Task statement: Nothing in the data should be left out, so repeat it all exactly.
------ Information given
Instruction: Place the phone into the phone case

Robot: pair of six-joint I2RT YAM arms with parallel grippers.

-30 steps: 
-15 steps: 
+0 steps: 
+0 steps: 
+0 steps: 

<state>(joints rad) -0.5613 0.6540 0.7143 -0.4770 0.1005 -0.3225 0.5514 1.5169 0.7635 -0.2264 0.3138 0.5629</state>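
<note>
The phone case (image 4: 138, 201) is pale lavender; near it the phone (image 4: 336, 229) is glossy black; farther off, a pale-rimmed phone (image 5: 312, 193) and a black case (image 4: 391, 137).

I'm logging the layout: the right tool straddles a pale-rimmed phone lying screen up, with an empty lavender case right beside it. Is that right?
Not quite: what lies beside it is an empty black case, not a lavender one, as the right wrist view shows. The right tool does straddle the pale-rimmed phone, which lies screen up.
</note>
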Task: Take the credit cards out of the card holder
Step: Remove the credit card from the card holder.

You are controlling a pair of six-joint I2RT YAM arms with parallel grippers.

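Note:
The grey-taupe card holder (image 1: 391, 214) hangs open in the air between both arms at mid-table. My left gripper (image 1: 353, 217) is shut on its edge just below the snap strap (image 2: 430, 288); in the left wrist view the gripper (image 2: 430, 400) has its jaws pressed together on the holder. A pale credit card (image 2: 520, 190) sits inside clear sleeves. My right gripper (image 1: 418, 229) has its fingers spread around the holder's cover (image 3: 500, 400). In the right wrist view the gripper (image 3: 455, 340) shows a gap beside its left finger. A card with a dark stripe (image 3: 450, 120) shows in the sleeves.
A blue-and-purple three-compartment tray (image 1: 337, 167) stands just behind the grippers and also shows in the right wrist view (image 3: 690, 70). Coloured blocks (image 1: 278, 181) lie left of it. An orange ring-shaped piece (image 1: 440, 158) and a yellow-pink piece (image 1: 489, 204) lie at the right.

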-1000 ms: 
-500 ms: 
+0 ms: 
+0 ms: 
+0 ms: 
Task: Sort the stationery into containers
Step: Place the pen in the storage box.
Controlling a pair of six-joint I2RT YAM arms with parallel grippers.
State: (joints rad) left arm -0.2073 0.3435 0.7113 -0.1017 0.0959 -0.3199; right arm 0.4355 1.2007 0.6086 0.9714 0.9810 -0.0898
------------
Reply to the exercise:
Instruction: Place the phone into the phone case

Robot: pair of six-joint I2RT YAM arms with parallel grippers.

-30 steps: 
-15 steps: 
+0 steps: 
+0 steps: 
+0 steps: 

<state>(joints rad) -0.5613 0.6540 0.7143 -0.4770 0.1005 -0.3225 0.5514 1.5169 0.7635 -0.2264 0.3138 0.5629</state>
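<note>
The phone case (image 4: 138, 201) is pale lavender; near it the phone (image 4: 336, 229) is glossy black; farther off, a pale-rimmed phone (image 5: 312, 193) and a black case (image 4: 391, 137).

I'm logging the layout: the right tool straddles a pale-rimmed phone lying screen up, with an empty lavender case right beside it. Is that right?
Not quite: what lies beside it is an empty black case, not a lavender one, as the right wrist view shows. The right tool does straddle the pale-rimmed phone, which lies screen up.
</note>
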Task: Take the credit cards out of the card holder
Step: Remove the credit card from the card holder.

You are controlling a pair of six-joint I2RT YAM arms with parallel grippers.

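Note:
The grey-taupe card holder (image 1: 391, 214) hangs open in the air between both arms at mid-table. My left gripper (image 1: 353, 217) is shut on its edge just below the snap strap (image 2: 430, 288); in the left wrist view the gripper (image 2: 430, 400) has its jaws pressed together on the holder. A pale credit card (image 2: 520, 190) sits inside clear sleeves. My right gripper (image 1: 418, 229) has its fingers spread around the holder's cover (image 3: 500, 400). In the right wrist view the gripper (image 3: 455, 340) shows a gap beside its left finger. A card with a dark stripe (image 3: 450, 120) shows in the sleeves.
A blue-and-purple three-compartment tray (image 1: 337, 167) stands just behind the grippers and also shows in the right wrist view (image 3: 690, 70). Coloured blocks (image 1: 278, 181) lie left of it. An orange ring-shaped piece (image 1: 440, 158) and a yellow-pink piece (image 1: 489, 204) lie at the right.
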
-1000 ms: 
-500 ms: 
+0 ms: 
+0 ms: 
+0 ms: 
Task: Sort the stationery into containers
Step: Place the pen in the storage box.
Controlling a pair of six-joint I2RT YAM arms with parallel grippers.
State: (joints rad) left arm -0.2073 0.3435 0.7113 -0.1017 0.0959 -0.3199; right arm 0.4355 1.2007 0.6086 0.9714 0.9810 -0.0898

Nothing else is needed, and the exercise is over.